Combination of the present invention can be used for treating male sexual disorder (for example male erectile dysfunction-MED) and female sexual disorder (FSD), for example female sexual arousal disorder (FSAD).
In other embodiments, the invention provides the method for one or more obstacles relevant with sexual dysfunction of treatment, described obstacle comprises: HSDD, and its deficiency and shortage with sex fantasy and sexual activity desire is a feature; FSAD, its with persistence or recurrent can not reach or keep enough lubricated-expansible libido reacts that to finish to sexual activity be feature; FOD, it is with the persistence of normality impulsion after date orgasm or recurrent postpones or disappearance is a feature; Dyspareunia obstacle such as dyspareunia and vulvismus; And/or HSDD, it does not have or does not almost have libido to hope and do not have or almost not having property idea or illusion are feature with the women.
Be surprisingly found out that with other therapeutic agent that is generally used for treating depression and depressibility obstacle and compare that chemical compound of the present invention provides the effect of quick acting.
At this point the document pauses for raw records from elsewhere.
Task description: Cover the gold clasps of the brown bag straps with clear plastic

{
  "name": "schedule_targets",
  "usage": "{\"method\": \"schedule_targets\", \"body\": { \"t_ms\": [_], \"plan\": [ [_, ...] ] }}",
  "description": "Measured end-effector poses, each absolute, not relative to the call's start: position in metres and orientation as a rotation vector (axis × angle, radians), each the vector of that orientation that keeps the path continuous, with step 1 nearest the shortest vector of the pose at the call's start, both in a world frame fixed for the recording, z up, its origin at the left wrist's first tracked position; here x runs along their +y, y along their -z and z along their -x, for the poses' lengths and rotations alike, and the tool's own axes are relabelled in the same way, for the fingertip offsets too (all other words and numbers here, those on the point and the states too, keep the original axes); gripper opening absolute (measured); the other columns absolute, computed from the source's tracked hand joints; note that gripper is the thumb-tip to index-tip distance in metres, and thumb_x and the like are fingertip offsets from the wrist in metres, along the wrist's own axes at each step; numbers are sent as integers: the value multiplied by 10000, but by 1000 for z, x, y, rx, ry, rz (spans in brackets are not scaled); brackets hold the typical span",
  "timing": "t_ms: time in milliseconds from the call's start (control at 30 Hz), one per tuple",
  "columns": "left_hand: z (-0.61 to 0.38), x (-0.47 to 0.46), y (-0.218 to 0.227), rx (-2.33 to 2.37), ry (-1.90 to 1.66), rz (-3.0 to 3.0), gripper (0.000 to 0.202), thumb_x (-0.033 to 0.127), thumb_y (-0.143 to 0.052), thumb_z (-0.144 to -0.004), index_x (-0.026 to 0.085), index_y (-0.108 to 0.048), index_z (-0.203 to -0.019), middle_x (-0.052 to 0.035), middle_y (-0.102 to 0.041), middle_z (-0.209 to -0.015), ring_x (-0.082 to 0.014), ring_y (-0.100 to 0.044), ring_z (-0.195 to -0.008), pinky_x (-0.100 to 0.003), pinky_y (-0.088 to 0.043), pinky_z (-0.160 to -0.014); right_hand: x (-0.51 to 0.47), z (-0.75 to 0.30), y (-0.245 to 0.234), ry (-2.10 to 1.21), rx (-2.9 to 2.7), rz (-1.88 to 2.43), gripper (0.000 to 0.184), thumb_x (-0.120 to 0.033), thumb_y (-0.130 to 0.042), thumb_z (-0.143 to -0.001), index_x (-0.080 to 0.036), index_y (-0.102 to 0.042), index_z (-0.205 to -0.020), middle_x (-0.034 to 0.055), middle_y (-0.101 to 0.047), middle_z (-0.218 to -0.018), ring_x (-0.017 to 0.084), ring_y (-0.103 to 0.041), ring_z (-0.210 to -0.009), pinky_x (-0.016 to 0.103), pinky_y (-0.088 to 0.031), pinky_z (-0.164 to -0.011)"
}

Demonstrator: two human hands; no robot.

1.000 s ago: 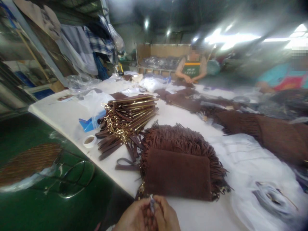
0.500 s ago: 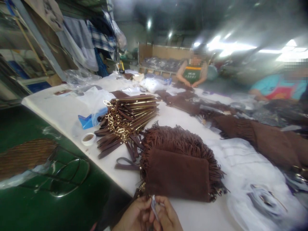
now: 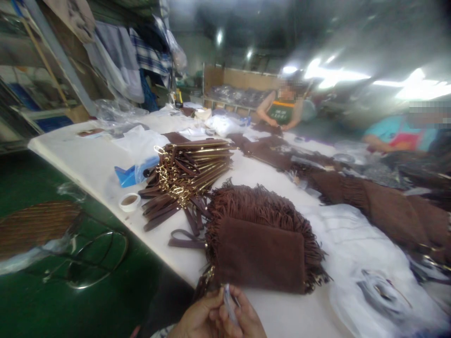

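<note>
At the bottom centre, just in front of the brown fringed bags, my two hands are close together. My right hand is closed around a slim silvery metal piece that points upward; its exact kind does not show. My left hand pinches with its fingertips beside the tip of that piece, and what lies between them is too small to name. A flat brown suede bag rests on the stack of fringe. To its left a pile of brown straps with gold chains and clasps lies on the white table.
A roll of tape and a blue plastic piece sit near the left table edge. White sheeting and a round spool lie at right. Two people work across the table. A wicker stool stands on the green floor.
The view has shifted slightly. Both hands stay together by the bag, and the silvery piece in my right hand is turned a little differently, with more of it showing.
</note>
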State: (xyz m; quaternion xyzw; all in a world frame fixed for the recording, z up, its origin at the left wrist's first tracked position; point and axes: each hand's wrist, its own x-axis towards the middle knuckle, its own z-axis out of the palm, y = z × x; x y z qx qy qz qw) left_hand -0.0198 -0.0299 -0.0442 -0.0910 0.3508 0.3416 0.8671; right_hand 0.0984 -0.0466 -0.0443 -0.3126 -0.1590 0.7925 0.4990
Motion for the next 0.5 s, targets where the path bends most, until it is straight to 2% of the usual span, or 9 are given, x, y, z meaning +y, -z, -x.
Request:
{"method": "schedule_targets", "body": {
  "t_ms": [67, 133, 200, 333, 500],
  "plan": [
    [17, -29, 44, 764, -798, 187, 145, 142, -740, -766, 135, -608, -707, 17, -573, -492, -109, -547, -415, -187, -419, -459, -47, -100, 48, -1919, -358, 757, 608, -534, -823, -611, -194, -569, -1047, 0, -652, -623, -6, -283, -329, 134, -193, -360],
    [16, -28, 40, 788, -894, 106, 178, 121, -790, -703, 124, -620, -756, 1, -616, -562, -105, -562, -448, -191, -436, -481, -48, -101, 49, -1907, -363, 795, 627, -543, -831, -596, -195, -560, -1041, 6, -663, -637, -3, -308, -320, 136, -215, -354],
    [15, -27, 33, 819, -983, -2, 239, 171, -830, -661, 117, -618, -758, -6, -619, -569, -94, -535, -427, -194, -425, -470, -49, -101, 49, -1891, -371, 836, 648, -559, -840, -575, -197, -546, -1024, 6, -667, -628, 2, -331, -309, 138, -230, -350],
    [15, -26, 24, 901, -1040, -193, 284, 299, -822, -667, 112, -615, -716, -10, -588, -510, -76, -463, -363, -182, -339, -397, -47, -100, 48, -1860, -409, 913, 703, -613, -830, -544, -191, -527, -1018, 13, -657, -594, 16, -347, -300, 145, -229, -347],
    [15, -24, 35, 944, -1006, -338, 385, 423, -822, -623, 94, -651, -728, -10, -572, -483, -81, -444, -337, -198, -335, -389, -47, -97, 51, -1736, -585, 1115, 640, -657, -744, -620, -198, -533, -1014, -15, -615, -545, 40, -354, -289, 168, -242, -345]
  ]
}}
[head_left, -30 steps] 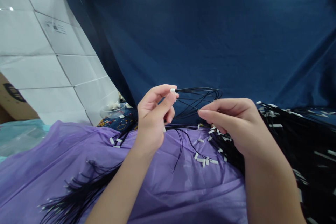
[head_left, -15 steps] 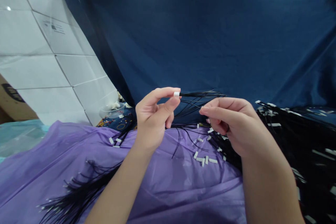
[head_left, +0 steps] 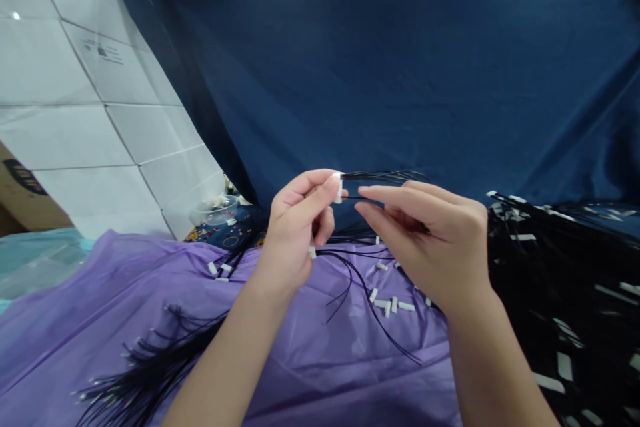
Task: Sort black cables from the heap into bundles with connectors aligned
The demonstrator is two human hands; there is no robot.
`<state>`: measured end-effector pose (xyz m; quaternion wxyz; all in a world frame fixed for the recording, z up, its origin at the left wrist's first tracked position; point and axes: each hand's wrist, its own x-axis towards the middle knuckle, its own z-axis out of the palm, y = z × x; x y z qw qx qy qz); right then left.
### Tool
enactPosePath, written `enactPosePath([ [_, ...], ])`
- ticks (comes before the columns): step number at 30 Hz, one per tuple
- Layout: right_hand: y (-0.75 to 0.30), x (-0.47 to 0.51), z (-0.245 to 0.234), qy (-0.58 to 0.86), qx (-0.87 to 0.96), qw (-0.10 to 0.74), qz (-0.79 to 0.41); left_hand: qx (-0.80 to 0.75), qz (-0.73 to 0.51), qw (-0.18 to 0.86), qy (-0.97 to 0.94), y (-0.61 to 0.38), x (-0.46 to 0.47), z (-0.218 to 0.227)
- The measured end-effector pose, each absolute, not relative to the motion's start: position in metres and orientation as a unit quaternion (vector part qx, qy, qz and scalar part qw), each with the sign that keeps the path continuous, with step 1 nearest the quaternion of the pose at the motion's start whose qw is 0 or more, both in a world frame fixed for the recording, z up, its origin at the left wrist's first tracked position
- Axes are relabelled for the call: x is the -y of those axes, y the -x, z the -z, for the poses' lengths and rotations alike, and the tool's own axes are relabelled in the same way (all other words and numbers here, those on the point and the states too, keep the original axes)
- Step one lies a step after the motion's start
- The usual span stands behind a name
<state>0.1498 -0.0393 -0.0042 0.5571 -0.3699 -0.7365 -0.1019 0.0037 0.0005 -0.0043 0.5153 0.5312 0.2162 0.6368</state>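
Right near the centre of the dial, the left hand has thumb and forefinger clamped on a small white plug, with black wires running from it toward three o'clock. A second plug peeks out at that palm's edge, at six o'clock. Just beside the first, the right hand comes in from four o'clock, its thumb and forefinger tips slightly apart; one wire passes close by them, though I can't tell whether they touch it. Below lies a purple sheet. Loose white plugs lie on it at five o'clock, a black wire bundle sits between seven and eight, and blue cloth hangs at twelve.
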Motion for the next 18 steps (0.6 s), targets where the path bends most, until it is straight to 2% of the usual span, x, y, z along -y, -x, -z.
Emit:
enactPosePath([
  [5,-0.1475,0.0352,0.0078,0.340,0.716,0.593,0.140,-0.224,-0.621,0.532,-0.531,-0.0043,0.0020,0.0029],
  [18,-0.1419,0.0341,0.0125,0.359,0.708,0.581,0.181,-0.215,-0.630,0.549,-0.504,-0.0118,0.0045,0.0048],
])
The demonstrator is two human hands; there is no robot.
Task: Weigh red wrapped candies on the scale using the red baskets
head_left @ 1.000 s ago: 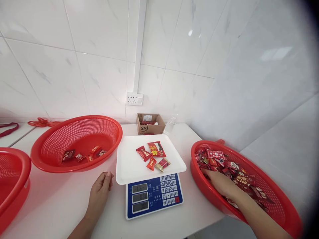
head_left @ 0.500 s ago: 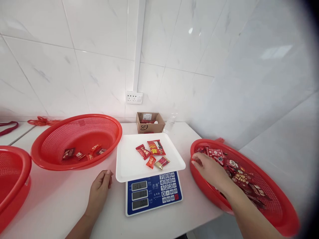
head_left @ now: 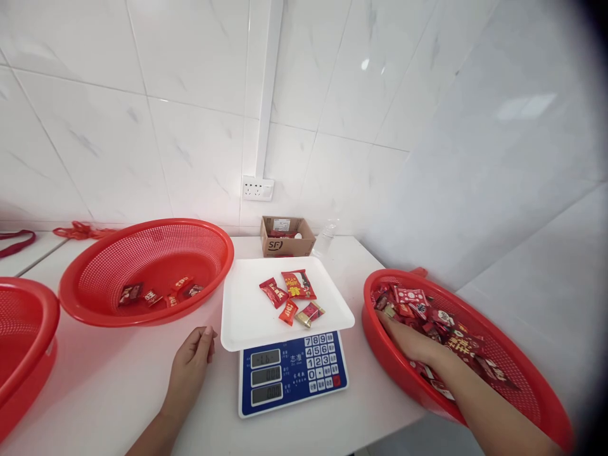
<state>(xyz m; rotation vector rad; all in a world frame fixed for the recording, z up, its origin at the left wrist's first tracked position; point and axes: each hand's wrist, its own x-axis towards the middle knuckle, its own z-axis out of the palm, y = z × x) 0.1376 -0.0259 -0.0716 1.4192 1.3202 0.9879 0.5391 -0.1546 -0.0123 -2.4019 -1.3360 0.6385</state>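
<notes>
My right hand [head_left: 403, 335] reaches down into the right red basket [head_left: 536, 380], among the wrapped candies [head_left: 444, 316]. Its fingertips are hidden there, so any hold is unclear. My left hand [head_left: 192, 354] rests on the white table, loosely closed with the thumb over curled fingers and nothing visible in it. It lies just left of a blue-faced digital scale [head_left: 294, 373]. On top of the scale sits a white tray [head_left: 247, 316] bearing several separate wrapped sweets: a large red packet [head_left: 299, 284], a dark red one [head_left: 273, 292], a small orange-red one [head_left: 288, 312] and a gold-ended one [head_left: 310, 314].
Left of the scale a red basket [head_left: 142, 247] holds a few sweets. Another red basket [head_left: 28, 354] is cut off by the left edge. Behind the tray are a small cardboard box [head_left: 287, 244] and a clear plastic item [head_left: 327, 237]. Tiled walls bound the back and right.
My right hand has moved from above the right basket's rim down in among the candies. My left hand and the sweets on the tray stay as they were.
</notes>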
Select as an alternative or additionally, combination of the present invention can be used for treating other mood disorders as early sending out or tardy and have or do not have an evil mood of atypical characteristics; Early send out or tardy dementia of the Alzheimer type with depressive mood; With the vascular dementia of depressive mood, the inductive obstacles of material such as ethanol, amphetamine, cocaine, hallucinogen, inhalant, opiates, phencyclidine, tranquilizer, hypnotic, antianxiety drugs; The depressive type schizoaffective disorder; With adjustment disorder with depressive mood.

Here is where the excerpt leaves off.